• **WORK INSTRUCTION**: Every line of the records below should be restated exactly.

Items listed in a dataset
- Opening Delimiter -

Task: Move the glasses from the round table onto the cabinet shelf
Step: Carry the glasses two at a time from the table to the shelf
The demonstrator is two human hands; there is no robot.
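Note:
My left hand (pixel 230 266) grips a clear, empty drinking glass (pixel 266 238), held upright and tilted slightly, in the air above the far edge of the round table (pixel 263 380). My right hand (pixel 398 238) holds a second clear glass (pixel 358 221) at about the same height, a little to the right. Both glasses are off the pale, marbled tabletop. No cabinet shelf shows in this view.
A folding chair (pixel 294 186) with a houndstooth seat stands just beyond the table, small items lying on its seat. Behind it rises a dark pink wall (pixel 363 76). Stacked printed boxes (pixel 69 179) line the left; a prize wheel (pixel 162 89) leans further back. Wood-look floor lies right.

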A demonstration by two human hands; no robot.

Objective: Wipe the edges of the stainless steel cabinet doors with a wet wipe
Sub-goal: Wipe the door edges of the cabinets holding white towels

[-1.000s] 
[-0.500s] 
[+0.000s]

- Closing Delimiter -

• **RESPONSE TO THIS EXERCISE**:
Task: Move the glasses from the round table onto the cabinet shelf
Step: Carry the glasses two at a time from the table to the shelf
The demonstrator is two human hands; there is no robot.
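Note:
My left hand (pixel 230 266) grips a clear, empty drinking glass (pixel 266 238), held upright and tilted slightly, in the air above the far edge of the round table (pixel 263 380). My right hand (pixel 398 238) holds a second clear glass (pixel 358 221) at about the same height, a little to the right. Both glasses are off the pale, marbled tabletop. No cabinet shelf shows in this view.
A folding chair (pixel 294 186) with a houndstooth seat stands just beyond the table, small items lying on its seat. Behind it rises a dark pink wall (pixel 363 76). Stacked printed boxes (pixel 69 179) line the left; a prize wheel (pixel 162 89) leans further back. Wood-look floor lies right.
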
A demonstration by two human hands; no robot.

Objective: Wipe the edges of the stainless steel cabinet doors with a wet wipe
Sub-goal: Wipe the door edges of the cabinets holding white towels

[-1.000s] 
[-0.500s] 
[+0.000s]

An answer has been given, and the exercise is complete.